> _Source data_:
%%

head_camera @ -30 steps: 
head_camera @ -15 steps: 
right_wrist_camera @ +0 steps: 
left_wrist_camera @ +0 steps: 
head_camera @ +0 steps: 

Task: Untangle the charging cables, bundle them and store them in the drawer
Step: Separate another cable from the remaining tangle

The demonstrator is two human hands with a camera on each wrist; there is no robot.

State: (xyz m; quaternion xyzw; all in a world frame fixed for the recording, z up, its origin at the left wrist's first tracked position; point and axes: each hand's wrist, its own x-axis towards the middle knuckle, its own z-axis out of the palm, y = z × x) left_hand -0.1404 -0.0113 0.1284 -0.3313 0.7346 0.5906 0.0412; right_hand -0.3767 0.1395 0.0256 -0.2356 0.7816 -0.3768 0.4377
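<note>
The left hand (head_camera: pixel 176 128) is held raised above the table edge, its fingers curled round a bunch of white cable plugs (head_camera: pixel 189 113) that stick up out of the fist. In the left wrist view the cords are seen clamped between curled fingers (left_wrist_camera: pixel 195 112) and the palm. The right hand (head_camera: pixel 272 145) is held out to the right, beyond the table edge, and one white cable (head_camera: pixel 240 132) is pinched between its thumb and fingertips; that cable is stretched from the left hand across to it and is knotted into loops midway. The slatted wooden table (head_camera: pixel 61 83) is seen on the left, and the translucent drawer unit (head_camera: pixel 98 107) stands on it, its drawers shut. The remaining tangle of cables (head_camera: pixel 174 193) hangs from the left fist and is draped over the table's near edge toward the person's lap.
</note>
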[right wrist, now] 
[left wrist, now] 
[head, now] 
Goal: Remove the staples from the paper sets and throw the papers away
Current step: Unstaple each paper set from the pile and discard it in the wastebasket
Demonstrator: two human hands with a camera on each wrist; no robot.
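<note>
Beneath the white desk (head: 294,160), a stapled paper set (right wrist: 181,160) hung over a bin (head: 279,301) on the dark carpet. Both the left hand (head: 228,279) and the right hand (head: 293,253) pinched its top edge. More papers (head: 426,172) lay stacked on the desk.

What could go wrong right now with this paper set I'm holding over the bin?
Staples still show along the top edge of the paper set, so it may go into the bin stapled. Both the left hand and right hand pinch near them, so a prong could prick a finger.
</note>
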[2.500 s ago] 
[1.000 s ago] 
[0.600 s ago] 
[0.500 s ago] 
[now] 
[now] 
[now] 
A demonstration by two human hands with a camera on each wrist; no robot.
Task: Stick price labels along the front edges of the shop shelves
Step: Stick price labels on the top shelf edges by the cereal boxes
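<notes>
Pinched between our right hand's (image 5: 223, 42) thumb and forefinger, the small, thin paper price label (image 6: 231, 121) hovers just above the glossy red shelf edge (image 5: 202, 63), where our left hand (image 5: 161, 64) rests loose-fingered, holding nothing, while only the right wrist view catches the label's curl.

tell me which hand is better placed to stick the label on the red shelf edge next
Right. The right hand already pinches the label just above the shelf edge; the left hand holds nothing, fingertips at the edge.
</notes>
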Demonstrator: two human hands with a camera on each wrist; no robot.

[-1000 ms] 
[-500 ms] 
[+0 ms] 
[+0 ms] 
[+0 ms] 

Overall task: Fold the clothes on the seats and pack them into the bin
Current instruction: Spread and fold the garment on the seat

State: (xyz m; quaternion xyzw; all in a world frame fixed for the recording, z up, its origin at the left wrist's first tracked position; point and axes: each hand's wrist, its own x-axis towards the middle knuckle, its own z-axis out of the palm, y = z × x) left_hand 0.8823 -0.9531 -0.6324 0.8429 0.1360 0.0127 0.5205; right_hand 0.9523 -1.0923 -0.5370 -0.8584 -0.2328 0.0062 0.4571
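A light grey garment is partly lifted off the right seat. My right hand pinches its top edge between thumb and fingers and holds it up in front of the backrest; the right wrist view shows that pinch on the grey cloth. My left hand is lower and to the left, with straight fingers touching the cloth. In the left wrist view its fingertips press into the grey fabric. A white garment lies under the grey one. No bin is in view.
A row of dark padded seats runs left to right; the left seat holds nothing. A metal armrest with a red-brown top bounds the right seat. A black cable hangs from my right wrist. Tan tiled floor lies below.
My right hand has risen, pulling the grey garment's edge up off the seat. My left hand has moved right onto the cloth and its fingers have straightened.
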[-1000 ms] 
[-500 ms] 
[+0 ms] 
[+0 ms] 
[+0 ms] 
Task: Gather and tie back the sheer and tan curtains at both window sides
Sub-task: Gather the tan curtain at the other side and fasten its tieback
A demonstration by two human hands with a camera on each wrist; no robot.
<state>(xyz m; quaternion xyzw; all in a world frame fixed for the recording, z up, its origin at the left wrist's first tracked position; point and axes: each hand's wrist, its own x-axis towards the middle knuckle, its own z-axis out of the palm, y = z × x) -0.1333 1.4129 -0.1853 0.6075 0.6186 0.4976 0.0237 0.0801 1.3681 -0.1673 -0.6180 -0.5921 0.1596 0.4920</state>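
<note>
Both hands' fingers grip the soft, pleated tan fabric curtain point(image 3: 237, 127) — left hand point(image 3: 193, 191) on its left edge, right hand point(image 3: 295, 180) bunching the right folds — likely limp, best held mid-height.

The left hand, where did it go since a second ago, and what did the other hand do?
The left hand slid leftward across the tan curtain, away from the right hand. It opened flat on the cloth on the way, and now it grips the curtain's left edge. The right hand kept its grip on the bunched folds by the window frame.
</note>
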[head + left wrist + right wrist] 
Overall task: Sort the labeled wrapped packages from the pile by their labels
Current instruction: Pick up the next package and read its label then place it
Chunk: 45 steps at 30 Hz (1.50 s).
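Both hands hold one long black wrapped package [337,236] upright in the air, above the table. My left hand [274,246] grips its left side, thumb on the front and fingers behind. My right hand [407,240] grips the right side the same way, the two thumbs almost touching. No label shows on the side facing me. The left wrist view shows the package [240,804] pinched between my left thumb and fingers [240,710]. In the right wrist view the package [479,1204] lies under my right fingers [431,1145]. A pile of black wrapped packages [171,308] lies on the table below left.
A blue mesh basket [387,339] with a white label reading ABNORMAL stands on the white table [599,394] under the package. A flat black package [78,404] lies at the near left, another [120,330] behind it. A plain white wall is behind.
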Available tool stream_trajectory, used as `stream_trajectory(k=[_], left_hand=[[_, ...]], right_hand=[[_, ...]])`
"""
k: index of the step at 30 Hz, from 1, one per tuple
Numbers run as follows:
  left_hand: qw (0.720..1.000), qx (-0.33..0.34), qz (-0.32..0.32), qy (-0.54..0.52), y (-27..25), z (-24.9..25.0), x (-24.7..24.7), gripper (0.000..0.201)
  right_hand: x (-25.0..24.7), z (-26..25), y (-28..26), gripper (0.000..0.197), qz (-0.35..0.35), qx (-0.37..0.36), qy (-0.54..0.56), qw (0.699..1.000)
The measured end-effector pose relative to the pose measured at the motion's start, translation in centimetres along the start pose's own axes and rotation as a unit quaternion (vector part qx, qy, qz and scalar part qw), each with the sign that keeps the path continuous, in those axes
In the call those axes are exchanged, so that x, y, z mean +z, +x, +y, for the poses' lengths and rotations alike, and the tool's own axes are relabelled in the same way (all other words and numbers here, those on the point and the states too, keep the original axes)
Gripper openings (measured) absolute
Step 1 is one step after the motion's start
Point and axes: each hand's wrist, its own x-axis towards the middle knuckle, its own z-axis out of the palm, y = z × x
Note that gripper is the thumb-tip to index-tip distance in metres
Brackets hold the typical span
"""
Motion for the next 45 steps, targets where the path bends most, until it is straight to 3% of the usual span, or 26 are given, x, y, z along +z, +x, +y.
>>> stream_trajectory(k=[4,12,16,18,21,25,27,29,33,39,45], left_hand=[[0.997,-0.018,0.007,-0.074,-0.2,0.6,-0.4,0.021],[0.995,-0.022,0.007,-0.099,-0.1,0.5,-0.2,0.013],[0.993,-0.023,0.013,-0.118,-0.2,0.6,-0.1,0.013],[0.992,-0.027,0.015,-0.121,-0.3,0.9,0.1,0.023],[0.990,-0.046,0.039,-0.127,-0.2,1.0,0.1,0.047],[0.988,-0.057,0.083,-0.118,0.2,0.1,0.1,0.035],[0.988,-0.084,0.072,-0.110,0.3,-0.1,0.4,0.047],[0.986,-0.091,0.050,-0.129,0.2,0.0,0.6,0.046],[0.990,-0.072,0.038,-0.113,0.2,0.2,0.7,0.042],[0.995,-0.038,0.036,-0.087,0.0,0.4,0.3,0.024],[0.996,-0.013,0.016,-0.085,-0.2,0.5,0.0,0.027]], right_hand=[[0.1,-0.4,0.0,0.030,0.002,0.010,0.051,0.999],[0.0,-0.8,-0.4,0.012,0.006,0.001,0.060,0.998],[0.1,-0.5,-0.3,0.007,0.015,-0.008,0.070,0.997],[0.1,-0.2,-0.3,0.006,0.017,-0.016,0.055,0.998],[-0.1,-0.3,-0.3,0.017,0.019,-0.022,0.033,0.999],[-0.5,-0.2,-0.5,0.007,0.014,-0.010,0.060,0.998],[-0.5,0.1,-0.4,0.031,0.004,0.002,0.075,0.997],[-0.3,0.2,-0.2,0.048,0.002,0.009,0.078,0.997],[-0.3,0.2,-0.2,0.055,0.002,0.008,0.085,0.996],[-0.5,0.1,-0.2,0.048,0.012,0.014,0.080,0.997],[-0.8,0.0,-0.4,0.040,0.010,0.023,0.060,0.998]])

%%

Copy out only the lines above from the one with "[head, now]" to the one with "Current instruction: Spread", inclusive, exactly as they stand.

> _Answer to the problem_:
[head, now] 
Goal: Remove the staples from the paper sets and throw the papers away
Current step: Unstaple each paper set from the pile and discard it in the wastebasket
Demonstrator: two human hands with a camera on each wrist; no robot.
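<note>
Beneath the white desk (head: 294,160), a stapled paper set (right wrist: 181,160) hung over a bin (head: 279,301) on the dark carpet. Both the left hand (head: 228,279) and the right hand (head: 293,253) pinched its top edge. More papers (head: 426,172) lay stacked on the desk.

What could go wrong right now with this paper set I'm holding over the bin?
Staples still show along the top edge of the paper set, so it may go into the bin stapled. Both the left hand and right hand pinch near them, so a prong could prick a finger.
</note>
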[2.500 s ago] 
[1.000 s ago] 
[0.600 s ago] 
[0.500 s ago] 
[now] 
[now] 
[now] 
A demonstration by two human hands with a camera on each wrist; no robot.
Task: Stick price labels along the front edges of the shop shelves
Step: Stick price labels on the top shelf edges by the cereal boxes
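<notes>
Pinched between our right hand's (image 5: 223, 42) thumb and forefinger, the small, thin paper price label (image 6: 231, 121) hovers just above the glossy red shelf edge (image 5: 202, 63), where our left hand (image 5: 161, 64) rests loose-fingered, holding nothing, while only the right wrist view catches the label's curl.

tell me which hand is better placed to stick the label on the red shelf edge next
Right. The right hand already pinches the label just above the shelf edge; the left hand holds nothing, fingertips at the edge.
</notes>
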Demonstrator: two human hands with a camera on each wrist; no robot.

[-1000 ms] 
[-500 ms] 
[+0 ms] 
[+0 ms] 
[+0 ms] 

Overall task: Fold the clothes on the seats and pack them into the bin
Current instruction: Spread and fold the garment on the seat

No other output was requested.